I didn't do any 'epic' adventure trips alone. But I loved exploring and experiencing those places alone, on my own pace, free to change my plans on a whim.
So my heart beat faster and my head nodded in agreement when I read this, written by Shauna Niequist in Cold Tangerines:
There are only two things I like to do alone: reading and traveling, and for the same reason. When you travel, and when you read, you are not actually alone, but rather surrounded by other worlds entirely, the footsteps and phrases of whole other lives keeping you company as you go.----It felt like being at a fancy hotel's breakfast buffet, where you're so overwhelmed by the options, you almost want to give up, but more than overwhelmed, you are delighted, and you want to taste every single bite, and just walking up to the stacks of plates makes you feel like something great is happening to you. That's how it feels to be alone in a city, like something great is always about to happen to you. And it always is. There's always some side street or café or painting in a gallery or park or person or something that takes your breath away. And you look differently when you're alone. When you're with someone else, you share each discovery, but when you are alone, you have to carry each experience with you like a secret, something you have to write on your heart, because there's no other way to preserve it.

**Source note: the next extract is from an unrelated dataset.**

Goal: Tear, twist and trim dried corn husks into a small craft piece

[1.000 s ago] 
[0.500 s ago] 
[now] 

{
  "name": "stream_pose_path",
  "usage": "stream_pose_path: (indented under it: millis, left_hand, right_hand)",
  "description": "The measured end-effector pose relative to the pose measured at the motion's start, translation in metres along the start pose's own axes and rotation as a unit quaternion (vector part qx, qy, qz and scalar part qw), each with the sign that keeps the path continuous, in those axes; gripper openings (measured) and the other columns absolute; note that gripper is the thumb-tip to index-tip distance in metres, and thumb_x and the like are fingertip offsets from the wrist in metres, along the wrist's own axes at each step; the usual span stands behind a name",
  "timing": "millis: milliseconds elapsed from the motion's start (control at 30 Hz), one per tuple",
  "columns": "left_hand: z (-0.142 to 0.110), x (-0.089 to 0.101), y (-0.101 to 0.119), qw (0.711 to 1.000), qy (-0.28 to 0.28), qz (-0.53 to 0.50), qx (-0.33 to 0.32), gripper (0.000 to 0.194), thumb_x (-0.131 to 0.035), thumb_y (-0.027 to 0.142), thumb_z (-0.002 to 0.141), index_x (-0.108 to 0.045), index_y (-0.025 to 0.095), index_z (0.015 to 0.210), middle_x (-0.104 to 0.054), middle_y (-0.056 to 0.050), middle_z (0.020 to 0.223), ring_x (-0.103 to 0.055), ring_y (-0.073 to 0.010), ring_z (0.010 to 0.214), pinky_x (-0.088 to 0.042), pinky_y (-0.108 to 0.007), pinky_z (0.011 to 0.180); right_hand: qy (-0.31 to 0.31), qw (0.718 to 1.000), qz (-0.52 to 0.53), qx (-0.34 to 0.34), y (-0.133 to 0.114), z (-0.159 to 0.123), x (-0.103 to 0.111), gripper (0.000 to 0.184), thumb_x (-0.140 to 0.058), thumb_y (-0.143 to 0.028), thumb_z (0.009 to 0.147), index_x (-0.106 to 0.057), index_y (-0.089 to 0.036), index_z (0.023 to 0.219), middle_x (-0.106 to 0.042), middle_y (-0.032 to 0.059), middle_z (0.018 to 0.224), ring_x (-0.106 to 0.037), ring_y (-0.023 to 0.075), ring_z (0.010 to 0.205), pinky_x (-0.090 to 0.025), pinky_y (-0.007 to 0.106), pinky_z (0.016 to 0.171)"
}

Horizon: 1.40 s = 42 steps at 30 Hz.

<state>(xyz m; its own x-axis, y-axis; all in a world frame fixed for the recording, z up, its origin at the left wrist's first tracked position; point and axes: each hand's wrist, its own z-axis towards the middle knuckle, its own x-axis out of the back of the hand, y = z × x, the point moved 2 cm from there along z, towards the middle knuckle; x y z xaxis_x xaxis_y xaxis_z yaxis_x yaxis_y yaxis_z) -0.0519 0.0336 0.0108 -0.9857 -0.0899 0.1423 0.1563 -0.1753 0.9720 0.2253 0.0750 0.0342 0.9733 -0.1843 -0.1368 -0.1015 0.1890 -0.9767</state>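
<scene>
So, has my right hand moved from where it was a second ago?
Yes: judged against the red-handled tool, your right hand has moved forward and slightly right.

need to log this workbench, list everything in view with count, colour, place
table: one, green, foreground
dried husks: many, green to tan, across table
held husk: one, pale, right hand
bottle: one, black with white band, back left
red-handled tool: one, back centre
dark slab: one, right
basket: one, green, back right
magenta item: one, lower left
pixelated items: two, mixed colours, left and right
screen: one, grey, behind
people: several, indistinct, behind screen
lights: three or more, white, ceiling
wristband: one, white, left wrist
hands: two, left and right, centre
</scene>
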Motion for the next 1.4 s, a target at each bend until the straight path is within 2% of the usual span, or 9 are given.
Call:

This comparison of reading and travelling hit me somewhere deep in my heart. Yes, yes. To be surrounded by the unfamiliar, to see and hear it, smell and taste it. To imagine what it would be like living there. Momentary immersion. Writing it on my heart.
But as soon as I had read this, something in me whispered: "I should not have read this right now."
We were in the middle of a family road trip. I'm no longer a solo traveller, I'm a mom traveller.
I do love travelling with my husband and my child. Seeing places not only from my perspective but theirs, too. Sharing experiences and discoveries. Again, Shauna Niequist has written eloquently about why they travel with their children:
...We travel because I want my kids to learn, as I learned, that there are a million ways to live, a million ways to eat, a million ways to dress and speak and view the world. I want them to know that "our way" isn't the right way, but just one way, that children all over the world, no matter how different they seem, are just like the children in our neighbourhood - they love to play, to discover, to learn.I want my kids to learn firsthand and up close that different isn't bad, but instead that different is exciting and wonderful and worth taking the time to understand. I want them to see themselves as bit players in a huge, sweeping, beautiful play, not as the main characters in the drama in our living room. I want my kids to taste and smell and experience the biggest possible world, because every bit of it, every taste and texture and flavor, is delicious.Shauna Niequist in Bread and Wine
Yes, yes, yes to travelling together and helping my child to understand and experience that "different isn't bad" and our way is not the only right way. (I'm not so sure all the tastes and textures of the world are delicious, though. Perhaps Shauna has not yet encountered Swedish surströmming. :) )
What I really want to know is how Shauna is able to reconcile her 'solo traveller' and her 'family traveller' identities. Perhaps she gets plenty of solo travelling because of her work - speaking engagements, etc.? Enough to satisfy her taste for solo travel?
But my circumstances are different. I haven't travelled alone anywhere since getting married - 11 years ago tomorrow.
And if I start to long for solo travelling in the middle of a family road trip...? It's like seeing a little puzzle piece of my identity, a piece that has been lost under the carpet for so long that it has no place in the puzzle any more, now that the other pieces have shifted and changed shapes.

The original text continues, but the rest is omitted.